Thursday, November 03, 2005
Dunnoe what to blog.
But i have been spending time to do some catching up these few days. Met my poly friends, my poly bitching kakis. I mean ever since they grow out of TP. I haven really seen them and catch up on our lives as much as we used to. So glad that i am able to catch them before i start to work my ass off.
Thanks to JH, for accompanying me for my checkup today. Enjoyed myself while listening to you talk about the things and people you like and the things you can't accept. Cool. Nice catching up time. Sometimes, too many people around, you just can't be more open and talk about things in a deeper depth. Spent some quality time with xinyu too, talk about the things that is happening around us and our opinions.
We saw women's weekly admist waiting for liyan, this month featured a article about women who helped (yes, literally helped) their boyfriends or husbands to commit rape and murder. Feeling oh so disgusted by it. Sometimes i just wonder, wonder about the functions of our brains and heart. Wonder at how things that happen can caused a normal person to fall deep into the situation and do things that are clearly morally wrong? I mean LITERALLY WRONG IN ANY SENSE!! I can't sleep well if i have a little issue tugging at my gulity conscience. I just can't bring myself to do things which are totally wrong. I wonder really wonder, do they still sleep tightly at night? Still eat heartily after cutting up the bodies? I can't. My gulity conscience still rule over me. I can't, simply can't just to bring myself to do anything be it just think not even do things that are morally wrong.

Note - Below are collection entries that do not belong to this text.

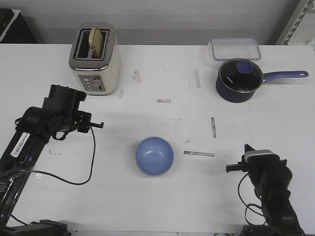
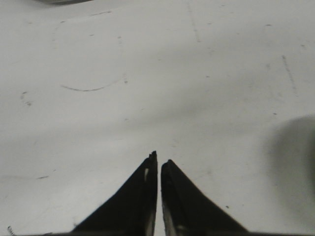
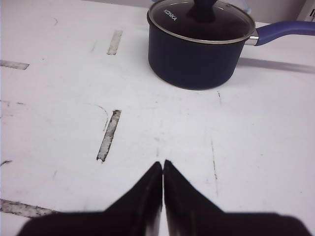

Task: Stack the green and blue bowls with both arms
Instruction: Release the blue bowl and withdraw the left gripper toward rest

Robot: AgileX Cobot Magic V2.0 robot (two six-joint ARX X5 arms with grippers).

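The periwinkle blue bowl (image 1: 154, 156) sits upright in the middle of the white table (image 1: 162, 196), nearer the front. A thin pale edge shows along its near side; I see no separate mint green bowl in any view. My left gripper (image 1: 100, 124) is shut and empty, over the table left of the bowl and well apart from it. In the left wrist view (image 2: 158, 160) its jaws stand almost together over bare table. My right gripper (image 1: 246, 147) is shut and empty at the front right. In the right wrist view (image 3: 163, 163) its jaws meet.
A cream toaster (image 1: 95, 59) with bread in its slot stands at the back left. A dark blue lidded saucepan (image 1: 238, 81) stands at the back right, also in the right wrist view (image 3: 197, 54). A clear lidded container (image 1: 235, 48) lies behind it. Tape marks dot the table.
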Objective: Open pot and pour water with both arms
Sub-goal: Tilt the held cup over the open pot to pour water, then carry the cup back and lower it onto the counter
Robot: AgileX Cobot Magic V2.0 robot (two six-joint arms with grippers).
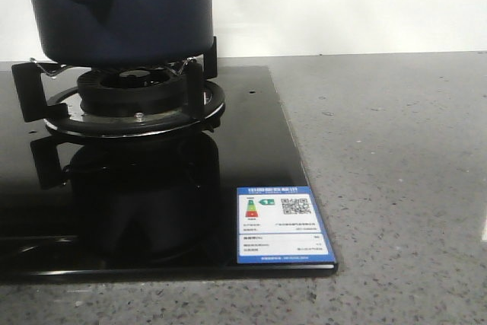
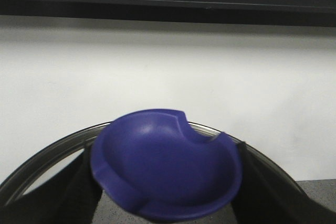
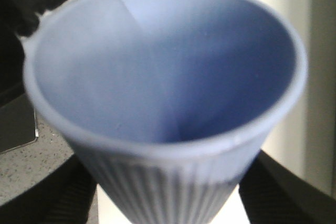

Getting all jittery again just by mentioning work. Excited yet not really anticipating it to come. Why? I guess i am really excited about the monthly income. The working life. But i kind of will miss the relaxing time that i used to enjoy when i am still a student. 3 more days to working life. Wish me luck man. God please grant me the favour.
Speaking of which. I spent so much just for work. Kaoz, haven even work and earn, i already have to spent so much for it. Cannot believe it.